Tag Archives: Black Bears

Brush Up on Your ID Skills for Black Bear Season

Brush Up on Your ID Skills for Black Bear Season

Black BearWelcome to black bear season! If you’re joining us this spring for the managed black bear hunt, it is essential that you know how to differentiate between black and grizzly bears. While hunting black bears is permitted during this season, hunting grizzlies is always illegal, so knowing the difference can ensure you have a successful experience.

When identifying the type of bear, you should not rely solely on the color or size of the bear. Using tracks and other physical characteristics can be much more accurate markers to help you determine if an animal is a black or a grizzly bear.

The best indicators of the species of bear include the size and shape of the shoulders, the profile of the face, and the size and shape of the tracks.

The most distinguishable feature on a grizzly bear is its shoulder hump, which can be clearly seen from a distance. From the shoulders, the grizzly’s back slopes downward, resulting in hind legs that are lower than the front. Black bears have smaller, more level shoulders, and their back rises slightly as it reaches the back legs.

Grizzlies also have a concave or contoured face as the nose curves up slightly, whereas a black bear’s face is straight from the forehead to the nose. Where grizzlies have short, round ears that are close to the head, black bears have longer, more oval ears that are much more prominent.

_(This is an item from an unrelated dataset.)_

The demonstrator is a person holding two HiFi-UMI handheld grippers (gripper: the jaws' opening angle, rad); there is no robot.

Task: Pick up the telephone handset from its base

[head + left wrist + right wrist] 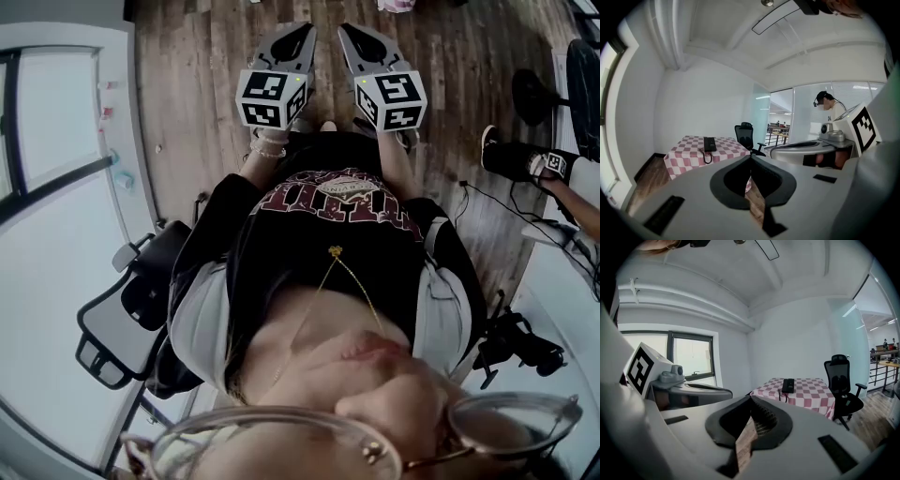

If you are trying to identify a bear based on its tracks, a grizzly bear’s tracks will show their signature long claws, ranging between two and four inches in length.

Their toes are also closer together and form a nearly straight line. A black bear’s tracks may or may not show their claws, as they are shorter and much more curved. If you see claw marks, they will be very close to the paw print, and the toes will be clearly arched over the top of the foot pad.

Knowing how to tell the difference between these two types of bears can make the difference between a successful hunt and trouble with game wardens. Before going out into the field, always brush up on your bear identification skills to ensure your aim is true.